US lawmakers introduce ‘ECASH’ bill in effort to create digital dollar
A group of U.S. lawmakers introduced the ECASH Act to direct the Treasury Secretary to develop and issue an electronic version of the U.S. dollar
The electronic dollar, as defined in the bill, would aim to preserve privacy and anonymous transactions
Supporters of the bill argue that the system could serve the unbanked who can’t afford the fees or fear their assets might be frozen
US lawmakers Stephen Lynch, Jesús Chuy Garcia, Ayanna Pressley and Rashida Tlaib recently introduced the “Electronic Currency And Secure Hardware Act” (ECASH Act) to direct the Treasury Secretary to develop and issue an electronic version of the U.S. dollar, with an eye to preserving privacy and anonymity in transactions.

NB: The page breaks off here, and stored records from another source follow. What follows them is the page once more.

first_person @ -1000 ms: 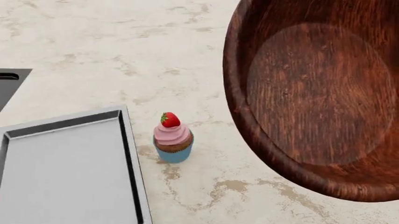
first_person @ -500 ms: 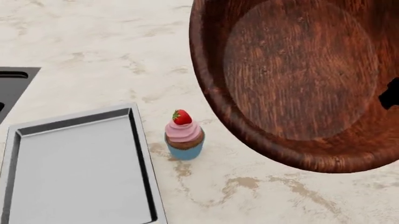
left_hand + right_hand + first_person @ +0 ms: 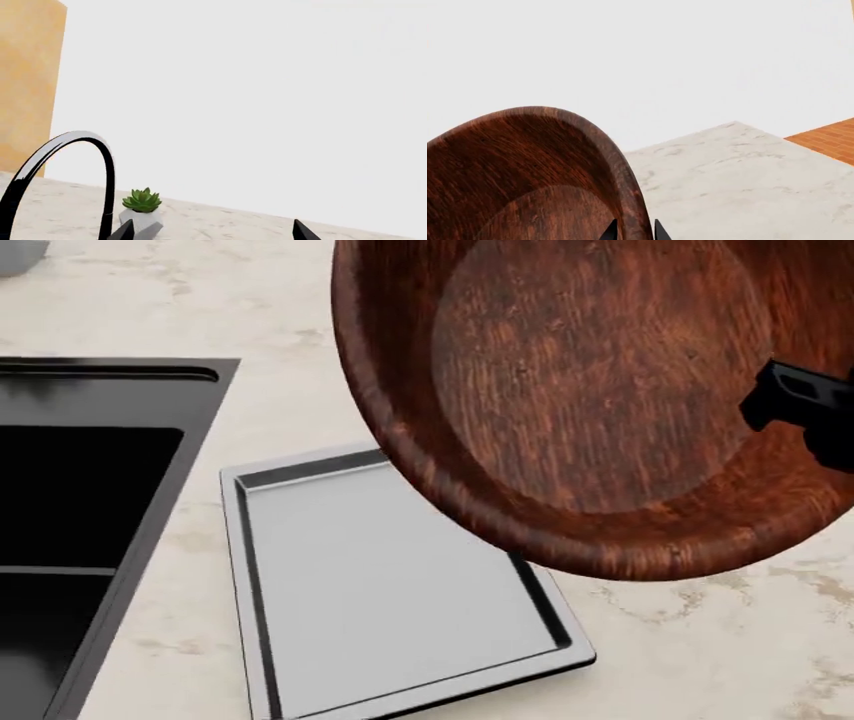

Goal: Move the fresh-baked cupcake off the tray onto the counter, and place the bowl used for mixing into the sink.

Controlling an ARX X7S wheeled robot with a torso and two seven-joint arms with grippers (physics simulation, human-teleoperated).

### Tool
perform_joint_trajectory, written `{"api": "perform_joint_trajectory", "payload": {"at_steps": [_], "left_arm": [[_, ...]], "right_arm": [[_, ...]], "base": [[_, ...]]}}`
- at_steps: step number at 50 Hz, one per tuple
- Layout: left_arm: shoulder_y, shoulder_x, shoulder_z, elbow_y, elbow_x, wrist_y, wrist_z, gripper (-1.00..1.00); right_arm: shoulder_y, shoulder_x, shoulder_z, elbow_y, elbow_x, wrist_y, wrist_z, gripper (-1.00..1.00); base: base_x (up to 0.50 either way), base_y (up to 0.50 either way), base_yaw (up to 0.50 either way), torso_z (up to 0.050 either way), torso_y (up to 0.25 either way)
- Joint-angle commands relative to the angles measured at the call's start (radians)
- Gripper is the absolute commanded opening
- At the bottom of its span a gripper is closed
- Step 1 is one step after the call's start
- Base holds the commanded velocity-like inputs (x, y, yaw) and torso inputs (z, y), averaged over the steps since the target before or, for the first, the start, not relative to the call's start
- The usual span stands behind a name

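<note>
Only the right wrist view shows the right gripper (image 3: 634, 231) pinching the bowl (image 3: 587, 400) rim; the left gripper (image 3: 210, 232) fingers seem apart; the sink (image 3: 80, 520) edge lies beside the tray (image 3: 387, 600).

This is a kitchen, rendered in simulation. A beige marble-look desk (image 3: 694, 650) holds a glossy black sink (image 3: 80, 500) set into its surface, with a curved black faucet (image 3: 73, 165) arching beside it and a silver baking tray (image 3: 387, 610) lying next to the basin. A small potted succulent (image 3: 141, 207) stands on the stone against a plain white wall (image 3: 267, 100), a light wooden panel (image 3: 30, 85) rises at one end, and reddish brick-pattern flooring (image 3: 827, 137) shows past the stone's edge.
</note>
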Motion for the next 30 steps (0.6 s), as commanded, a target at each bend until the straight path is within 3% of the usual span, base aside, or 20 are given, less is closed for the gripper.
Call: {"api": "perform_joint_trajectory", "payload": {"at_steps": [1, 18, 19, 20, 21, 30], "left_arm": [[0.028, -0.011, -0.001, 0.013, 0.004, 0.019, 0.009, 1.00], [0.036, -0.030, -0.015, 0.008, 0.001, 0.019, 0.025, 1.00], [0.036, -0.032, -0.016, 0.009, 0.002, 0.019, 0.024, 1.00], [0.037, -0.032, -0.016, 0.009, 0.002, 0.018, 0.024, 1.00], [0.036, -0.033, -0.018, 0.008, -0.003, 0.019, 0.024, 1.00], [0.029, -0.047, -0.032, 0.019, -0.010, 0.014, 0.006, 1.00]], "right_arm": [[0.046, 0.007, -0.048, -0.014, -0.017, 0.015, -0.001, -1.00], [0.073, -0.001, -0.092, -0.003, -0.026, 0.014, 0.002, -1.00], [-0.077, -0.035, 0.058, -0.120, -0.149, 0.005, -0.148, -1.00], [-0.227, -0.042, 0.113, -0.135, -0.186, 0.002, -0.217, -1.00], [-0.253, -0.045, 0.130, -0.135, -0.206, -0.001, -0.244, -1.00], [-0.228, -0.045, 0.091, -0.148, -0.197, 0.003, -0.197, -1.00]], "base": [[0.00, 0.50, 0.00, 0.000, 0.000], [0.00, 0.50, 0.00, 0.000, 0.000], [0.00, 0.50, 0.00, 0.000, 0.000], [0.00, 0.50, 0.00, 0.000, 0.000], [0.00, 0.50, 0.00, 0.000, 0.000], [-0.03, 0.50, 0.00, 0.000, 0.000]]}}
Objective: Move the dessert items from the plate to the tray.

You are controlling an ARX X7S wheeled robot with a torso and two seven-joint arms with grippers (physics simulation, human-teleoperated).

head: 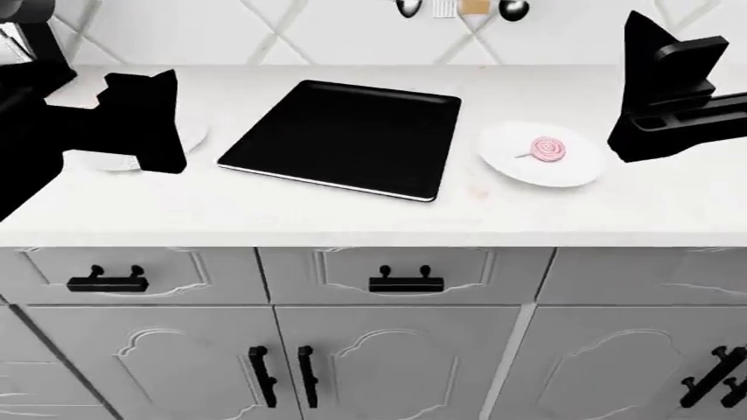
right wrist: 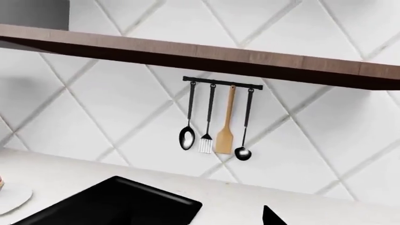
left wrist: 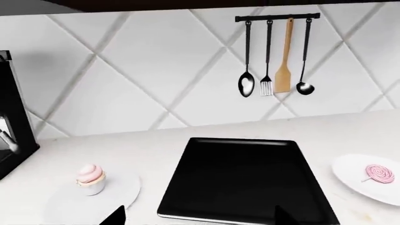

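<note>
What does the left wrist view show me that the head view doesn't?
Only the left wrist view shows the cupcake on its plate; in the head view the left arm covers it. It also shows the utensil rail complete, with the wooden spatula.

Only the head view shows the cabinet doors and drawer handles below the counter, and both arms.

Both show the black tray, which has nothing on it, and the lollipop on its white plate.
</note>
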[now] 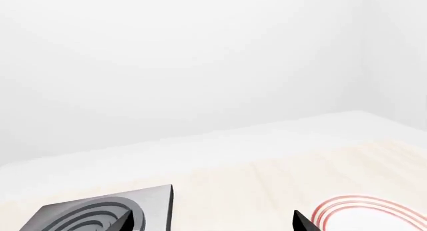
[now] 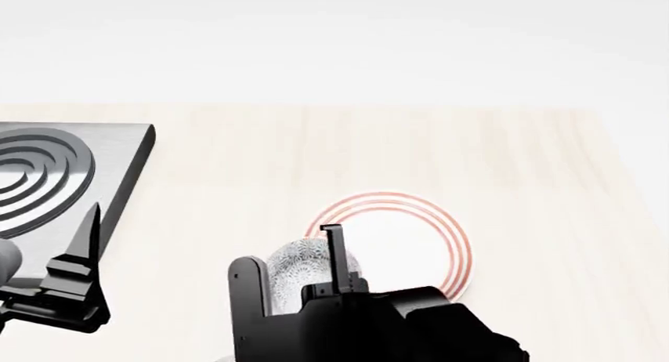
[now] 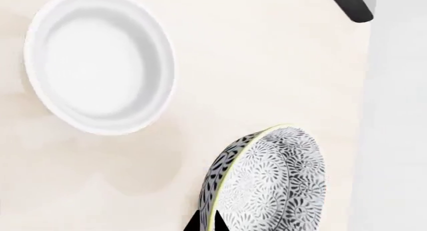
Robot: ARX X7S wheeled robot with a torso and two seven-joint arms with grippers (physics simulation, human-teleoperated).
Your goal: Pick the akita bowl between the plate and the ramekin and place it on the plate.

This electronic dollar would be deemed legal tender and be functionally identical to its physical counterpart. In an interview with Coindesk, Rohan Grey, an assistant professor at Willamette University who consulted on the bill said:
“We’re proposing to have a genuine cash-like bearer instrument, a token-based system that doesn’t have either a centralized ledger or distributed ledger because it had no ledger whatsoever. It uses secured hardware software and it’s issued by the Treasury.”
Unlike other proposals for a digital dollar that are based on stablecoins or other decentralised forms, ECASH would support peer-to-peer transactions and fully anonymous transactions.